While a bipartisan deal on background checks has been struck and a cloture vote will bring it to a vote, Pennsylvania Republican Sen. Pat Toomey still isn't sure expanded background checks will make it into law.
"We've got a few voting hurdles and I don't know how they'll turn out. I think we will get started with the bill today, but how the amendments play out, I think it's just too early to know," Toomey said. "We focused on the the right part of this equation, 'which is can we make it more difficult for dangerous criminals and the dangerously mentally ill to get weapons?'"
87% of Americans favor expanded background checks, according to the Morning Joe/Marist poll, but Congress has struggled to garner support for the bills.
Toomey and West Virginia's Sen. Joe Manchin, a conservative Democrat, announced the bipartisan agreement on expanding background checks on Wednesday—the same day they met with with families of Newtown massacre victims. That meeting—tearful and painful—helped give him strength to push for expanding background checks.
“They’re not overreaching, they’re reasonable, they’re responsible, they’re not saying take someone’s guns away,” Manchin said from the Russell Rotunda. “I don’t know how I would have reacted if my baby would have been slaughtered like that. I really don’t. To get the strength that they’re giving us to say ‘do the right thing, keep guns out of the hands of people who shouldn’t have them, can’t we at least do that?’ and they’ve been very supportive and I think they’re going to help us make a big difference in this country.”
Toomey urged people to read the bill before making up their minds about it.
“Read the bill,” he said. “If you support the idea of keeping guns out of the hands of criminals and mentally dangerous people and not infringing the rights of law abiding citizens, then call your representatives.”
The bill actually reinforces Second Amendment rights, the pair noted.

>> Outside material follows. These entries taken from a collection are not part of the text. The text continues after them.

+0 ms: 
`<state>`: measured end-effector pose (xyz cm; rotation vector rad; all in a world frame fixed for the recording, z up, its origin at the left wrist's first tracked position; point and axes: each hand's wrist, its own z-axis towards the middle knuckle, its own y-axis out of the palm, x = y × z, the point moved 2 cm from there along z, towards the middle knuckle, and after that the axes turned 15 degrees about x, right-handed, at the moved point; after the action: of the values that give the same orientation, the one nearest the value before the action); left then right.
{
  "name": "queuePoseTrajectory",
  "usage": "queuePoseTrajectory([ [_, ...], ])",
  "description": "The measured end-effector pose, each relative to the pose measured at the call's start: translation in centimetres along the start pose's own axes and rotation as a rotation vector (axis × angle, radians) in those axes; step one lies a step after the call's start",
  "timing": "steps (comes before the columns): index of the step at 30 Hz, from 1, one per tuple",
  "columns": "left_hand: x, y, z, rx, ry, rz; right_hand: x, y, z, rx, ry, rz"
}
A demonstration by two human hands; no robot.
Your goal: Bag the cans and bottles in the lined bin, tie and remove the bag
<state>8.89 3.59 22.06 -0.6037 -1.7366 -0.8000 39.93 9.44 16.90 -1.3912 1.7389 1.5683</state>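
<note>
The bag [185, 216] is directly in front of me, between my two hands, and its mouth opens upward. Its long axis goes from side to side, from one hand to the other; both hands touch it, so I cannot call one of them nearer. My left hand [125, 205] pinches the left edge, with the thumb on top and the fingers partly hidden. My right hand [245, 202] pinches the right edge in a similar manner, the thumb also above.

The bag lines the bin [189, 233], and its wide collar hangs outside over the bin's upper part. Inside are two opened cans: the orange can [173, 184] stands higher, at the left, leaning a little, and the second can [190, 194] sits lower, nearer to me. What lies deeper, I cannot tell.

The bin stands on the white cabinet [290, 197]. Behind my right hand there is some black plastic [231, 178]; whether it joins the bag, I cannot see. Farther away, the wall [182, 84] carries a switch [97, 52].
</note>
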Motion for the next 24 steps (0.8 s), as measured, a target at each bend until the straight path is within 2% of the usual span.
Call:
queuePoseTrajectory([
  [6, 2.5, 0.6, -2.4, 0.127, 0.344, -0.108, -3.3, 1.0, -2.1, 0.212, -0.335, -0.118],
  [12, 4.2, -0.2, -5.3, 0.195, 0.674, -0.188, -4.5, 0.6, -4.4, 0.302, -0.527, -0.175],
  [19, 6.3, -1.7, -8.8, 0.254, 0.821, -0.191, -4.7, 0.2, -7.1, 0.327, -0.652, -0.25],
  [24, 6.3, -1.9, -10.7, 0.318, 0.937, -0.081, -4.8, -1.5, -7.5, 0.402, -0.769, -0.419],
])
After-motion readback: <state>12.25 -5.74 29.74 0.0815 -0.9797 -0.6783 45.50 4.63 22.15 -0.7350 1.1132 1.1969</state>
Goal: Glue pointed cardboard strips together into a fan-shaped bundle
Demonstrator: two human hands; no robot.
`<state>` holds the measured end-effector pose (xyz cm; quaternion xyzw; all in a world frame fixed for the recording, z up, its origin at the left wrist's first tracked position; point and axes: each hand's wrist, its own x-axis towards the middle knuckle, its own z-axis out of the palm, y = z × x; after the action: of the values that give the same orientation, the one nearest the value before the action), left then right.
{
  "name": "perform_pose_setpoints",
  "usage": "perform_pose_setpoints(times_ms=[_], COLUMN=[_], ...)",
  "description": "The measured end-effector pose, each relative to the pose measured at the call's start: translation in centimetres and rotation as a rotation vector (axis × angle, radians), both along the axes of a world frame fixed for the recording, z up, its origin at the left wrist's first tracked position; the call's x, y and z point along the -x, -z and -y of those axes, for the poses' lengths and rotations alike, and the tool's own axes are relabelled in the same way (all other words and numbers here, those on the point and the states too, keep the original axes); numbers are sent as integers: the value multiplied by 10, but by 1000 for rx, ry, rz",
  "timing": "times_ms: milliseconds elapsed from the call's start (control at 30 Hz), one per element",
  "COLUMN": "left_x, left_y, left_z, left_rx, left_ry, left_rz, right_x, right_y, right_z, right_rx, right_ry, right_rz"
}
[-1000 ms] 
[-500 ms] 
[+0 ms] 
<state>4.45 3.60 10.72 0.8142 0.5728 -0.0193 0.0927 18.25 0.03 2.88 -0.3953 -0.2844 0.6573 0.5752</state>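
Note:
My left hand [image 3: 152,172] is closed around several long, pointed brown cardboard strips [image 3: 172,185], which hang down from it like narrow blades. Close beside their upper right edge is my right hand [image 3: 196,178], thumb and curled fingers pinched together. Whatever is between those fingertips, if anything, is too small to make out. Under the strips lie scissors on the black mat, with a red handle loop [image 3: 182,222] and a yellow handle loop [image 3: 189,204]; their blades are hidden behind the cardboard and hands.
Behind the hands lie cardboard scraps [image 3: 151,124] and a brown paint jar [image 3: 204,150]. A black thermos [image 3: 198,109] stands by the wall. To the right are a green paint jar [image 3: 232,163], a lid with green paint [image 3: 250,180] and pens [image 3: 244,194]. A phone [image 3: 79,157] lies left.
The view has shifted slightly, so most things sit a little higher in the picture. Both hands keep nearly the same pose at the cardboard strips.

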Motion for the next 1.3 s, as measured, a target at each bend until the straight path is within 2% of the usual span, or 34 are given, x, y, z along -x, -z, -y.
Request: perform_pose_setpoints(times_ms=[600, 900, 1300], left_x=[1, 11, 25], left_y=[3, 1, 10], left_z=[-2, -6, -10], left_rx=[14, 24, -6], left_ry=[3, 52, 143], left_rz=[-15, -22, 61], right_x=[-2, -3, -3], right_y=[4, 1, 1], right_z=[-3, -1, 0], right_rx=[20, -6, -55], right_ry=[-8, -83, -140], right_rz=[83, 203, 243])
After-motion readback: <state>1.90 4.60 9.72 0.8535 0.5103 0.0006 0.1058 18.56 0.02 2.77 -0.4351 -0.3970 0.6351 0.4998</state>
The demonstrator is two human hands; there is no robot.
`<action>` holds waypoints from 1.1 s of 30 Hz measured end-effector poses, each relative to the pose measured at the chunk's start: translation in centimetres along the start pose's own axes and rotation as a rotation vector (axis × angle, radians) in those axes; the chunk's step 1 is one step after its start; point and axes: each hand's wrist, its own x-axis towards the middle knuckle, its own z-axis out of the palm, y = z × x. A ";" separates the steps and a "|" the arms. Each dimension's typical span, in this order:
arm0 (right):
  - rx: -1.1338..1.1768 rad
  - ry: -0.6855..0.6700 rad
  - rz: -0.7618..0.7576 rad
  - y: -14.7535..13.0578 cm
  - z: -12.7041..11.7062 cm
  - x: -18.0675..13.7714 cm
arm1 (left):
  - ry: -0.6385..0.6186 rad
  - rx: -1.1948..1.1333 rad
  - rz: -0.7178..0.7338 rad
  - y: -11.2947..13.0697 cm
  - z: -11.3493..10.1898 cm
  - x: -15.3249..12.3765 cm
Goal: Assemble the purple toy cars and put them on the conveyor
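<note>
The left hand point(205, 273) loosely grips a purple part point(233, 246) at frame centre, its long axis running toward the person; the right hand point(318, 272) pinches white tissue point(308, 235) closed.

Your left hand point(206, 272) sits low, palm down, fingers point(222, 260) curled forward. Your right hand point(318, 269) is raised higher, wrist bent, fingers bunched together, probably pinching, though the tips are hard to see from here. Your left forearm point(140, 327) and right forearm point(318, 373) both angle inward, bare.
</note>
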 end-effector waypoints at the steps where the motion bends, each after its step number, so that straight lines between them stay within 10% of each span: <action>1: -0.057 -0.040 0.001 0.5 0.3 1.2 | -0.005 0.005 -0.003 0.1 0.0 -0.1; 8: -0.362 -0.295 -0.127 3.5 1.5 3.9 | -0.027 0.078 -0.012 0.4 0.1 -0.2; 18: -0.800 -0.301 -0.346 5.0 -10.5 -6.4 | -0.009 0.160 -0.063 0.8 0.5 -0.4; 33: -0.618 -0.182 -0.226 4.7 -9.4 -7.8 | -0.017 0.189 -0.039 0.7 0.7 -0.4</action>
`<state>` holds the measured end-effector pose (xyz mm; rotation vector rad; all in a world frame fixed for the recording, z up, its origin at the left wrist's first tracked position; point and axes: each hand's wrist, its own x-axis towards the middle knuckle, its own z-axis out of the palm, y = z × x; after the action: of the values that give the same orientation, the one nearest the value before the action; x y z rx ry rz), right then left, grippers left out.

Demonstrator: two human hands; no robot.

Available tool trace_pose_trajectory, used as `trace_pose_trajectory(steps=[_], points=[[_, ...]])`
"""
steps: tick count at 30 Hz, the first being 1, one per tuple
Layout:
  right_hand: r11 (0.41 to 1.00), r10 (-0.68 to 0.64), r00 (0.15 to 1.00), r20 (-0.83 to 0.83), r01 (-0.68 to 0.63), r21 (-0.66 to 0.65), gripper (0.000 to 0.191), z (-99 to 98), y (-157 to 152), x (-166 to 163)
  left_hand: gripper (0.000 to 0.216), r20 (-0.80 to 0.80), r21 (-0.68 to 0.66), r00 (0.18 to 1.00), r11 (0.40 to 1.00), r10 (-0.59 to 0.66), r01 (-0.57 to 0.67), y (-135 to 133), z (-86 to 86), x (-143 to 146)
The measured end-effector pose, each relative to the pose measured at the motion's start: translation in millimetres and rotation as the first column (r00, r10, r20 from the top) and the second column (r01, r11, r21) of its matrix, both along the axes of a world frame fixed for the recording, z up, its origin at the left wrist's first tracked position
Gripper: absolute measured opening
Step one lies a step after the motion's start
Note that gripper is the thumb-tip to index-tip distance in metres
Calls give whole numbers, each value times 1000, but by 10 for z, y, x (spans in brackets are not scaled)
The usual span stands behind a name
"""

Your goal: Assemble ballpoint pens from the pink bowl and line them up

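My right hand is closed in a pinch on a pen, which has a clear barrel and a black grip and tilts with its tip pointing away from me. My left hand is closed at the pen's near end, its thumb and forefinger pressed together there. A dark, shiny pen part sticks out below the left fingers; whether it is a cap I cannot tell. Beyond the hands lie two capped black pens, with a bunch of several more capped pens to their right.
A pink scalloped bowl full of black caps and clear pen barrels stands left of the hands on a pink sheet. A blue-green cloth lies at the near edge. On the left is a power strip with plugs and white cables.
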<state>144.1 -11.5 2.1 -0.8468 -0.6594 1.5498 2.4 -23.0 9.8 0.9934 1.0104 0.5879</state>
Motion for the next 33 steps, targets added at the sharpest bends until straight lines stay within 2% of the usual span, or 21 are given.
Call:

“There’s three simple things here: Our legislation strengthens background check system and makes it work more efficiently and quickly for a law abiding citizen to get the approval and it secondly, makes it more difficult for the criminals and mentally dangerous to obtain weapons and thirdly, it better secures Second Amendment rights,” Toomey said. (The bill allows active service military personal, who were previously forbidden from purchasing weapons, to buy them. It also simplifies the process of transporting a gun across state lines.)